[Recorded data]
-*-*-

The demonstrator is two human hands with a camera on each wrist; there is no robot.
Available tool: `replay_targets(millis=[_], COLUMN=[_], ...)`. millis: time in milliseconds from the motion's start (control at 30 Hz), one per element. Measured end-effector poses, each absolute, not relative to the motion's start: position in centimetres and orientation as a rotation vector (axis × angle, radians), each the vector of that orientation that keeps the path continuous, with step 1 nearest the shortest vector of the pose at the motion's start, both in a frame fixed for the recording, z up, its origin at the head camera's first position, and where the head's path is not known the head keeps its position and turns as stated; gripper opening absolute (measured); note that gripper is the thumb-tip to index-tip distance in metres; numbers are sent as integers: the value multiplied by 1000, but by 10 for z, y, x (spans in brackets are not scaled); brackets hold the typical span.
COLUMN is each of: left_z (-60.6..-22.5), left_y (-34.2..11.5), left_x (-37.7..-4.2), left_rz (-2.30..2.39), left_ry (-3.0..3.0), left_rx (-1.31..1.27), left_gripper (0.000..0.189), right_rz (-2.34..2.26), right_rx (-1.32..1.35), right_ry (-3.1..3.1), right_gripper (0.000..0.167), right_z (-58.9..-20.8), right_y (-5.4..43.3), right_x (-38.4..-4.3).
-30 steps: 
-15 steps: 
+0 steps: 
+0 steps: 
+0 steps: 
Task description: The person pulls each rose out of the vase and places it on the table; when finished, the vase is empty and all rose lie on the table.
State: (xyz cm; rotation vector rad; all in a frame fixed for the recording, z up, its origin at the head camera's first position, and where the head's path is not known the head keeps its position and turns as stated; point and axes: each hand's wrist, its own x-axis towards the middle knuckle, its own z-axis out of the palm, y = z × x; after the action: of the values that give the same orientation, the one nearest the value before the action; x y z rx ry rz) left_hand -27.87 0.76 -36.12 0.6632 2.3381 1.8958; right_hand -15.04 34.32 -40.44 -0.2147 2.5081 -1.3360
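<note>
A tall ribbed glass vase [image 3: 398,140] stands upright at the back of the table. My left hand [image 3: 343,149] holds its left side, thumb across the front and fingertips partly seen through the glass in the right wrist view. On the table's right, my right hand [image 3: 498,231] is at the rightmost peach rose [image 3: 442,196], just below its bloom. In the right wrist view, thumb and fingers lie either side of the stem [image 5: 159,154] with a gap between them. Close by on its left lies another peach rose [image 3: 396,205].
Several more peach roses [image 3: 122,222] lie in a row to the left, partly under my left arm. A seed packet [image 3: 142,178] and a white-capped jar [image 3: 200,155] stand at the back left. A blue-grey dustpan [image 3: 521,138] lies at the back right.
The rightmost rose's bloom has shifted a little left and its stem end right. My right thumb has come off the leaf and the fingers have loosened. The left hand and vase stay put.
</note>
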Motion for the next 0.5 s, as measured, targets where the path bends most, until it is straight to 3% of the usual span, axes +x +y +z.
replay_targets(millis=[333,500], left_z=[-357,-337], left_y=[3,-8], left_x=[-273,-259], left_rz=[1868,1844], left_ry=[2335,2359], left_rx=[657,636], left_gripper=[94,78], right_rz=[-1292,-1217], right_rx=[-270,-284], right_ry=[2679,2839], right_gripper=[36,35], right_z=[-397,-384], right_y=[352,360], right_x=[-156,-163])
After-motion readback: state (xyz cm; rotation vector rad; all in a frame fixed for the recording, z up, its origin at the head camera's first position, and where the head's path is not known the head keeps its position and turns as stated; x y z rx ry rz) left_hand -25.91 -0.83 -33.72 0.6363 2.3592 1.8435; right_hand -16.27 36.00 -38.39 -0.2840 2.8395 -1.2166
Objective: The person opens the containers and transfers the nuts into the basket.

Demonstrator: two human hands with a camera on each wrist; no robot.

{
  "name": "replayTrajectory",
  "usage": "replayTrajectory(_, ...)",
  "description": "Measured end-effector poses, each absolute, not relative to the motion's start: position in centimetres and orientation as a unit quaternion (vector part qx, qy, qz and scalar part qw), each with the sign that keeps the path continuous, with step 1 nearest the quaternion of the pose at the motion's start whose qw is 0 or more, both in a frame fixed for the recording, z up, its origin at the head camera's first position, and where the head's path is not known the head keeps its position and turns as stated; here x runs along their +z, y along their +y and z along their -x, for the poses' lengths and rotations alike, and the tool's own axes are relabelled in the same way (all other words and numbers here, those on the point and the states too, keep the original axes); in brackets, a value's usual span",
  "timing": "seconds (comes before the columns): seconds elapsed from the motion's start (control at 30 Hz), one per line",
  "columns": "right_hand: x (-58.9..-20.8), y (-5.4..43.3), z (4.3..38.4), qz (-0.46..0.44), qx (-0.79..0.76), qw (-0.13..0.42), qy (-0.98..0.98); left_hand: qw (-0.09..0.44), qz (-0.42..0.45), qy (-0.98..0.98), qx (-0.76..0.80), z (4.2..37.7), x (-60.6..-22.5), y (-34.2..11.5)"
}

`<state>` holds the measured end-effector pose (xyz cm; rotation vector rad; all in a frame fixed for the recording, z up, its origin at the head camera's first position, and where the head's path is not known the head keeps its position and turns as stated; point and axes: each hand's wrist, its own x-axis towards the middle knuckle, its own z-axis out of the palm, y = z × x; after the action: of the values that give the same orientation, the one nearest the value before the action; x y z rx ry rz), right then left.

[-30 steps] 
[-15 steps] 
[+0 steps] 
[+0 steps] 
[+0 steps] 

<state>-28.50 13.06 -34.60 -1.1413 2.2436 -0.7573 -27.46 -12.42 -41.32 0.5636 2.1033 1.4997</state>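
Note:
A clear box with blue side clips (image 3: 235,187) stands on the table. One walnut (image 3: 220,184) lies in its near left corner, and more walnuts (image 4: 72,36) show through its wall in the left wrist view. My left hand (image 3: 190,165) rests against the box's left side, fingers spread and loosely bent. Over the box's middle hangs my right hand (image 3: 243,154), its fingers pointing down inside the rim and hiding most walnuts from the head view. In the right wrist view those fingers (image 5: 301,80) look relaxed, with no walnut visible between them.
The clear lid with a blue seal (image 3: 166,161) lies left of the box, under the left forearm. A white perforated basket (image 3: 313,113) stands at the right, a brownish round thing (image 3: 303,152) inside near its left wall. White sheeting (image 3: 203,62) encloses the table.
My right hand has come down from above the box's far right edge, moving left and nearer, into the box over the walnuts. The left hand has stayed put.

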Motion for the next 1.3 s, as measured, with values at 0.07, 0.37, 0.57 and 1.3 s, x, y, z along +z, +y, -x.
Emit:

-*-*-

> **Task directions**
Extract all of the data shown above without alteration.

> **Expected output**
The demonstrator is two human hands with a camera on each wrist; there is no robot.
Available tool: `replay_targets(millis=[_], COLUMN=[_], ...)`. millis: time in milliseconds from the motion's start (control at 30 Hz), one per element. Measured end-effector poses, each absolute, not relative to the motion's start: position in centimetres and orientation as a rotation vector (axis × angle, radians), each the vector of that orientation that keeps the path continuous, with step 1 nearest the shortest vector of the pose at the motion's start, both in a frame fixed for the recording, z up, its origin at the head camera's first position, and where the head's path is not known the head keeps its position and turns as stated; gripper opening absolute (measured); note that gripper is the thumb-tip to index-tip distance in metres; numbers are sent as integers: the value multiplied by 1000, but by 10 for z, y, x (spans in brackets are not scaled); brackets hold the typical span.
COLUMN is each of: left_z (-60.6..-22.5), left_y (-34.2..11.5), left_x (-37.7..-4.2), left_rz (-2.30..2.39), left_ry (-3.0..3.0), left_rx (-1.31..1.27), left_gripper (0.000..0.189), right_rz (-2.34..2.26), right_rx (-1.32..1.35), right_ry (-3.1..3.1), right_gripper (0.000..0.167), right_z (-58.9..-20.8), right_y (-5.4..43.3), right_x (-38.4..-4.3).
-30 steps: 
-15 steps: 
+0 steps: 
+0 steps: 
+0 steps: 
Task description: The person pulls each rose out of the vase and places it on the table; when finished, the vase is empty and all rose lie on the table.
State: (xyz cm; rotation vector rad; all in a frame fixed for the recording, z up, its origin at the head camera's first position, and where the head's path is not known the head keeps its position and turns as stated; point and axes: each hand's wrist, its own x-axis towards the middle knuckle, its own z-axis out of the palm, y = z × x; after the action: of the values that give the same orientation, the one nearest the value before the action; x y z rx ry rz) left_hand -27.87 0.76 -36.12 0.6632 2.3381 1.8958; right_hand -15.04 34.32 -40.44 -0.2147 2.5081 -1.3360
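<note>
A tall ribbed glass vase [image 3: 398,140] stands upright at the back of the table. My left hand [image 3: 343,149] holds its left side, thumb across the front and fingertips partly seen through the glass in the right wrist view. On the table's right, my right hand [image 3: 498,231] is at the rightmost peach rose [image 3: 442,196], just below its bloom. In the right wrist view, thumb and fingers lie either side of the stem [image 5: 159,154] with a gap between them. Close by on its left lies another peach rose [image 3: 396,205].
Several more peach roses [image 3: 122,222] lie in a row to the left, partly under my left arm. A seed packet [image 3: 142,178] and a white-capped jar [image 3: 200,155] stand at the back left. A blue-grey dustpan [image 3: 521,138] lies at the back right.
The rightmost rose's bloom has shifted a little left and its stem end right. My right thumb has come off the leaf and the fingers have loosened. The left hand and vase stay put.
</note>
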Motion for the next 0.5 s, as measured, targets where the path bends most, until it is straight to 3% of the usual span, axes +x +y +z.
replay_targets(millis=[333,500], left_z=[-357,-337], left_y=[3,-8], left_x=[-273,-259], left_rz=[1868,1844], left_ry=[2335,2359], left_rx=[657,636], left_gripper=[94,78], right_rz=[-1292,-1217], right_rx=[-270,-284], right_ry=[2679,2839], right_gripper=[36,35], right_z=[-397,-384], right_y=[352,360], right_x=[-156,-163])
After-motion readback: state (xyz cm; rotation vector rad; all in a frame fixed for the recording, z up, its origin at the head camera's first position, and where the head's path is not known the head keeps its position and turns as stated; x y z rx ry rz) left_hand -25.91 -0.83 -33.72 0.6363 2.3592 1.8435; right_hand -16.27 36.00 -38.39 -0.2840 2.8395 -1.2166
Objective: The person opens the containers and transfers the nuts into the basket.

Demonstrator: two human hands with a camera on each wrist; no robot.

{
  "name": "replayTrajectory",
  "usage": "replayTrajectory(_, ...)",
  "description": "Measured end-effector poses, each absolute, not relative to the motion's start: position in centimetres and orientation as a unit quaternion (vector part qx, qy, qz and scalar part qw), each with the sign that keeps the path continuous, with step 1 nearest the quaternion of the pose at the motion's start whose qw is 0 or more, both in a frame fixed for the recording, z up, its origin at the head camera's first position, and where the head's path is not known the head keeps its position and turns as stated; here x runs along their +z, y along their +y and z along their -x, for the poses' lengths and rotations alike, and the tool's own axes are relabelled in the same way (all other words and numbers here, those on the point and the states too, keep the original axes); in brackets, a value's usual span",
  "timing": "seconds (comes before the columns): seconds elapsed from the motion's start (control at 30 Hz), one per line",
  "columns": "right_hand: x (-58.9..-20.8), y (-5.4..43.3), z (4.3..38.4), qz (-0.46..0.44), qx (-0.79..0.76), qw (-0.13..0.42), qy (-0.98..0.98); left_hand: qw (-0.09..0.44), qz (-0.42..0.45), qy (-0.98..0.98), qx (-0.76..0.80), z (4.2..37.7), x (-60.6..-22.5), y (-34.2..11.5)"
}

`<state>` holds the measured end-effector pose (xyz cm; rotation vector rad; all in a frame fixed for the recording, z up, its origin at the head camera's first position, and where the head's path is not known the head keeps its position and turns as stated; point and axes: each hand's wrist, its own x-axis towards the middle knuckle, its own z-axis out of the palm, y = z × x; after the action: of the values that give the same orientation, the one nearest the value before the action; x y z rx ry rz), right then left.

[-30 steps] 
[-15 steps] 
[+0 steps] 
[+0 steps] 
[+0 steps] 

<state>-28.50 13.06 -34.60 -1.1413 2.2436 -0.7573 -27.46 -12.42 -41.32 0.5636 2.1033 1.4997</state>
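Note:
A clear box with blue side clips (image 3: 235,187) stands on the table. One walnut (image 3: 220,184) lies in its near left corner, and more walnuts (image 4: 72,36) show through its wall in the left wrist view. My left hand (image 3: 190,165) rests against the box's left side, fingers spread and loosely bent. Over the box's middle hangs my right hand (image 3: 243,154), its fingers pointing down inside the rim and hiding most walnuts from the head view. In the right wrist view those fingers (image 5: 301,80) look relaxed, with no walnut visible between them.
The clear lid with a blue seal (image 3: 166,161) lies left of the box, under the left forearm. A white perforated basket (image 3: 313,113) stands at the right, a brownish round thing (image 3: 303,152) inside near its left wall. White sheeting (image 3: 203,62) encloses the table.
My right hand has come down from above the box's far right edge, moving left and nearer, into the box over the walnuts. The left hand has stayed put.
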
Motion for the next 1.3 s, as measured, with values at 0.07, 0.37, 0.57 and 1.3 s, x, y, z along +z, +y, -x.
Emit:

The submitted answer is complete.